In machine learning, overfitting is a common problem. Today we try to understand it with an example from a book titled pattern recognition by Bishop. Let us take an example of recognizing handwritten digits from zero to nine. A naive way of recognizing these digits can be writing rules. Let’s say these images are three by three pixels, we can straighten these pixels and make a nine-dimensional vector, and then we can write rules based on the amount of grey in a pixel, zero for white and one for full black. This way, we can classify these 10 digits. But you can imagine the number of rules will quickly become huge if the size of the number of digits grows, or we have to write rules for text.

Let us try to solve the same problem with linear regression curve fitting, we can represent a digit with nine points, the blue dots, and if we were to make rules to guess this digit, we can approximate a polynomial for it, the equation of the polynomial is shown below and is shown as a green line. If we can estimate the parameters of this polynomial, then we can say this polynomial represents the model for this digit and any unforeseen digit can be classified using this model. But the challenge is finding the parameters of this polynomial.

Let’s generalize this by approximating the red curve and summing the error on both sides of the curve from the actual data points’ blue dots, the total error will be the summation of the difference between observed data and data given by a polynomial at some weights. If we assume the polynomial of order zero, a straight line red line on the right, we can see there will be a huge error and this is not a good fit for the data.
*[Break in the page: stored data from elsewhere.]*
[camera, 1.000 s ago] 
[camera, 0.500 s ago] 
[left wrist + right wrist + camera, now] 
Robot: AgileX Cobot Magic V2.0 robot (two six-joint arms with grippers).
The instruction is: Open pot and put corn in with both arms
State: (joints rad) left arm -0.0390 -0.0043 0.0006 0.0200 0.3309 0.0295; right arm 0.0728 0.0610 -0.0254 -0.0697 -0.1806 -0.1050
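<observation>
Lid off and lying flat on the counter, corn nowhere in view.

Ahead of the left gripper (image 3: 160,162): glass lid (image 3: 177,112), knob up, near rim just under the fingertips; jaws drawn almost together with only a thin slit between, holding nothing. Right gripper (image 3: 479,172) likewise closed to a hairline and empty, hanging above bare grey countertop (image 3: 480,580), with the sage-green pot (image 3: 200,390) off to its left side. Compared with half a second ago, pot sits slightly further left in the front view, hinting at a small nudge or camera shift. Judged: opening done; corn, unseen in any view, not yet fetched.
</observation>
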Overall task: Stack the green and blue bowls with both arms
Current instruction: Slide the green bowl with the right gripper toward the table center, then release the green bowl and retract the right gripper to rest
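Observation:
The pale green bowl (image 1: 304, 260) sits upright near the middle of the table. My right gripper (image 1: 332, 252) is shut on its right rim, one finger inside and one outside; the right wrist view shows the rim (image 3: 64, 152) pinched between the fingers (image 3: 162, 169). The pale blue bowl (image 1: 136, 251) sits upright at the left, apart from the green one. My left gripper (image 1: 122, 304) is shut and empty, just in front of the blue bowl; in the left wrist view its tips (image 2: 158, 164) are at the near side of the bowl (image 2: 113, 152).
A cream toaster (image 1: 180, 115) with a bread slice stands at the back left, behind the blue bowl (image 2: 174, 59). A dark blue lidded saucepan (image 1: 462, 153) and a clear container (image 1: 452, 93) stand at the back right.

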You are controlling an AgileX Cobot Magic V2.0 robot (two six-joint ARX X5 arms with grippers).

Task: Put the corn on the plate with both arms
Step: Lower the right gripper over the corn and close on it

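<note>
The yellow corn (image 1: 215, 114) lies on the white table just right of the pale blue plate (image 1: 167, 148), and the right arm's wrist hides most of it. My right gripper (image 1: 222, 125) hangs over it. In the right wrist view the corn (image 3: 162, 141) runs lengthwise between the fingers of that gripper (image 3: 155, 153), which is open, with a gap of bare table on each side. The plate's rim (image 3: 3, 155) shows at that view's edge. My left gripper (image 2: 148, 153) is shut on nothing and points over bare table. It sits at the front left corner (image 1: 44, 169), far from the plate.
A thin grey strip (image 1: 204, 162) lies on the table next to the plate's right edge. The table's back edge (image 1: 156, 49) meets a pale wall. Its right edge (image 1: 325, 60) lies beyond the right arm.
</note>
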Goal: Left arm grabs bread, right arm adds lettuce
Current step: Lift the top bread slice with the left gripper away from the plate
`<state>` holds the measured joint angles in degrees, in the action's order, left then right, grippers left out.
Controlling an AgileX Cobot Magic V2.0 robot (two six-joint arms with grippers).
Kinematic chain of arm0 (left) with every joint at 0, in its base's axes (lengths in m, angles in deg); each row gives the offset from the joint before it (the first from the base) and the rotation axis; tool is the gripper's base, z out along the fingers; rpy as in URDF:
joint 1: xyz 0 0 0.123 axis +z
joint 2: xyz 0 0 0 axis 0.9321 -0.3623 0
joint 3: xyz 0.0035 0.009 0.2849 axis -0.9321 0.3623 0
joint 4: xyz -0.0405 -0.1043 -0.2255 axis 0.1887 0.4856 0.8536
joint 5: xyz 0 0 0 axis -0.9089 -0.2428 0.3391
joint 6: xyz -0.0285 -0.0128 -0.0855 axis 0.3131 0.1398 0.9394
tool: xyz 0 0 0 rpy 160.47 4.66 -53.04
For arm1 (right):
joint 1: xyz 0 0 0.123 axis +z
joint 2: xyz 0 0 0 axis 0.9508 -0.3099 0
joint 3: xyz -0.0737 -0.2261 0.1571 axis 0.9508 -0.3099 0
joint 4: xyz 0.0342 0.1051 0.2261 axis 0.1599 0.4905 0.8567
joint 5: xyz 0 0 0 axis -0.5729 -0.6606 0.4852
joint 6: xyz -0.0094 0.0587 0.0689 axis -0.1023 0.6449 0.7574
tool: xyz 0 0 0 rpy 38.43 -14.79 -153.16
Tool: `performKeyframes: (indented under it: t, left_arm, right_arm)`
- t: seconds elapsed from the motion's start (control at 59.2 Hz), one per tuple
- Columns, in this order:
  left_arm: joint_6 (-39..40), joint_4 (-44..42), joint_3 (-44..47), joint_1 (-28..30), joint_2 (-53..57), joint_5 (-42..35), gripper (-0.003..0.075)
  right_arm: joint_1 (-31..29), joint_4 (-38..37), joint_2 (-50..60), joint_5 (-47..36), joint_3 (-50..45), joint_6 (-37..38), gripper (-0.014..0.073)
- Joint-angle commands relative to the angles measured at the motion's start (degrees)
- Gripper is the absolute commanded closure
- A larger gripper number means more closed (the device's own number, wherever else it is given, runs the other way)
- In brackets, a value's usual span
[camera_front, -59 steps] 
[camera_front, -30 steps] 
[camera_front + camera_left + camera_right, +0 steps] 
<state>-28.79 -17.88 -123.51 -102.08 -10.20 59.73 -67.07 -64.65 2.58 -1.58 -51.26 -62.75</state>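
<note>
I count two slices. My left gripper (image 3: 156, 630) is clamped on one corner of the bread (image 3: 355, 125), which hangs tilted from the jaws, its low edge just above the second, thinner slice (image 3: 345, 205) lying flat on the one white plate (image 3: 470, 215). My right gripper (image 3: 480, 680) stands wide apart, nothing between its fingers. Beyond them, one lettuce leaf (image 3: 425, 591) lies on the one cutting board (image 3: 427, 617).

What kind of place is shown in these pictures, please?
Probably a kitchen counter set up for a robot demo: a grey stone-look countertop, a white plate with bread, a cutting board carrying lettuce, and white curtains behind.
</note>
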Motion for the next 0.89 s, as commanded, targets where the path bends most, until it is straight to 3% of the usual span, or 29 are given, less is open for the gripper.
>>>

Note that the error is actually the function of the weights of polynomial changing weights can reduce or increase the error, first order polynomial will still be a straight line, but with slope and we can see there will be lots of errors. Third-order polynomial on the other hand, seems a very good fit, but if we keep on increasing the order of the polynomials, the errors keep decreasing. In the ninth order, we have zero error as the polynomial passes through all the blue data points. But is this a good generalized problem? Definitely not. This curve with zero error represents the current digit, but cannot classify any new digit, which might have a slight change in the pixel link. So this cannot be generalized Also, you can see in the ninth order the polynomial weights become huge, the training error becomes zero, but the testing error goes to 100% Bottom left diagram, this is called overfitting.

The model has learned the current dataset, but cannot be generalized. one potential way to gegeneralizes to increase the observed data points, the bottom no curve with a polynomial of order nine and 15 data points, it seems a very good fit, and may generalize better, but the question is how to find this number. One way to have many data points, as in the bottom right diagram. But if we do not have the luxury of unlimited data points, then what to do?

One way to generalize to penalize weights of the polynomials, as given in the equation in the top left. This is called the regularization of the model. Finding such a lamda is that it has a smaller variation in the weights of polynomials is one way to generalize model with a limited number of data points.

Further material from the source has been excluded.